*WHAT YOU NEED TO DO*: Whatever the records say, repeat them exactly as given.

-- Opening Marker --

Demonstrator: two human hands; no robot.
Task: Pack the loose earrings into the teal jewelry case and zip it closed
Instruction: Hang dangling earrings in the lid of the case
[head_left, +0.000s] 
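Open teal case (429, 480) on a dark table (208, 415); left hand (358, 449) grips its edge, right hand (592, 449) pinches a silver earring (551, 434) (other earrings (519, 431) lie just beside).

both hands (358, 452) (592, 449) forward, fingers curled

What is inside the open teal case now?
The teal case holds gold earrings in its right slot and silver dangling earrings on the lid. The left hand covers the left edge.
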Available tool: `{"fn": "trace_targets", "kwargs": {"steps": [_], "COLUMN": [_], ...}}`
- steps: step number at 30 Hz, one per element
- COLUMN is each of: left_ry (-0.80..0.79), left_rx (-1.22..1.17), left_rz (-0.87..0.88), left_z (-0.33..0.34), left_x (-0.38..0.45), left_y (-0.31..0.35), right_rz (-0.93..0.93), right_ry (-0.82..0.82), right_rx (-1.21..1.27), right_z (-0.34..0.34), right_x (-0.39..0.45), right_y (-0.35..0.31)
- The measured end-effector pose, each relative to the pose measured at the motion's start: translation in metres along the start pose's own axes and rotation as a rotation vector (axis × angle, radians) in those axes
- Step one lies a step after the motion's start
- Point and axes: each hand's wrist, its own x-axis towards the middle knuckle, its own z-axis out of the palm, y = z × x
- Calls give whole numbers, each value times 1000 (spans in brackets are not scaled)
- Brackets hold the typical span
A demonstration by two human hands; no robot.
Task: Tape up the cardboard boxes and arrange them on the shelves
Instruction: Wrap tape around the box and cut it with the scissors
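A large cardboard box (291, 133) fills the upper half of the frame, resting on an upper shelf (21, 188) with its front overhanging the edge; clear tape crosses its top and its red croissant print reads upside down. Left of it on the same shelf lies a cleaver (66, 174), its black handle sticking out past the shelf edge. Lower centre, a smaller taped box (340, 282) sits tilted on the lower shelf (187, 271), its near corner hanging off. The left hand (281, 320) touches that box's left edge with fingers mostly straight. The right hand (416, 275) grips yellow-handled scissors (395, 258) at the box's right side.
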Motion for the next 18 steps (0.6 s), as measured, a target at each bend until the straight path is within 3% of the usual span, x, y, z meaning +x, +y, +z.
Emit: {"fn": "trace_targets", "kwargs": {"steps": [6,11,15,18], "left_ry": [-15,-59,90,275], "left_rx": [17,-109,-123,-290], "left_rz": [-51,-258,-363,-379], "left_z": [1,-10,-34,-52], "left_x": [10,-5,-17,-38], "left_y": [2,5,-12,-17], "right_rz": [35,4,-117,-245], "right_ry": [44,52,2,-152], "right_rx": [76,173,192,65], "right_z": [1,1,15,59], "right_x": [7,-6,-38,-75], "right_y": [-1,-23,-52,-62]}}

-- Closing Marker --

*TASK SOLUTION*:
Demonstrator: two human hands; no robot.
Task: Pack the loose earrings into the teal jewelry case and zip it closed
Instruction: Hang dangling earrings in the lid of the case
[head_left, +0.000s] 
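Open teal case (429, 480) on a dark table (208, 415); left hand (358, 449) grips its edge, right hand (592, 449) pinches a silver earring (551, 434) (other earrings (519, 431) lie just beside).

both hands (358, 452) (592, 449) forward, fingers curled

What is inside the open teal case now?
The teal case holds gold earrings in its right slot and silver dangling earrings on the lid. The left hand covers the left edge.
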Available tool: `{"fn": "trace_targets", "kwargs": {"steps": [_], "COLUMN": [_], ...}}`
- steps: step number at 30 Hz, one per element
- COLUMN is each of: left_ry (-0.80..0.79), left_rx (-1.22..1.17), left_rz (-0.87..0.88), left_z (-0.33..0.34), left_x (-0.38..0.45), left_y (-0.31..0.35), right_rz (-0.93..0.93), right_ry (-0.82..0.82), right_rx (-1.21..1.27), right_z (-0.34..0.34), right_x (-0.39..0.45), right_y (-0.35..0.31)
- The measured end-effector pose, each relative to the pose measured at the motion's start: translation in metres along the start pose's own axes and rotation as a rotation vector (axis × angle, radians) in those axes
- Step one lies a step after the motion's start
- Point and axes: each hand's wrist, its own x-axis towards the middle knuckle, its own z-axis out of the palm, y = z × x
- Calls give whole numbers, each value times 1000 (spans in brackets are not scaled)
- Brackets hold the typical span
A demonstration by two human hands; no robot.
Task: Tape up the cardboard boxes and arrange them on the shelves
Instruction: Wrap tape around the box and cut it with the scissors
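A large cardboard box (291, 133) fills the upper half of the frame, resting on an upper shelf (21, 188) with its front overhanging the edge; clear tape crosses its top and its red croissant print reads upside down. Left of it on the same shelf lies a cleaver (66, 174), its black handle sticking out past the shelf edge. Lower centre, a smaller taped box (340, 282) sits tilted on the lower shelf (187, 271), its near corner hanging off. The left hand (281, 320) touches that box's left edge with fingers mostly straight. The right hand (416, 275) grips yellow-handled scissors (395, 258) at the box's right side.
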Motion for the next 18 steps (0.6 s), as measured, a target at each bend until the straight path is within 3% of the usual span, x, y, z meaning +x, +y, +z.
Emit: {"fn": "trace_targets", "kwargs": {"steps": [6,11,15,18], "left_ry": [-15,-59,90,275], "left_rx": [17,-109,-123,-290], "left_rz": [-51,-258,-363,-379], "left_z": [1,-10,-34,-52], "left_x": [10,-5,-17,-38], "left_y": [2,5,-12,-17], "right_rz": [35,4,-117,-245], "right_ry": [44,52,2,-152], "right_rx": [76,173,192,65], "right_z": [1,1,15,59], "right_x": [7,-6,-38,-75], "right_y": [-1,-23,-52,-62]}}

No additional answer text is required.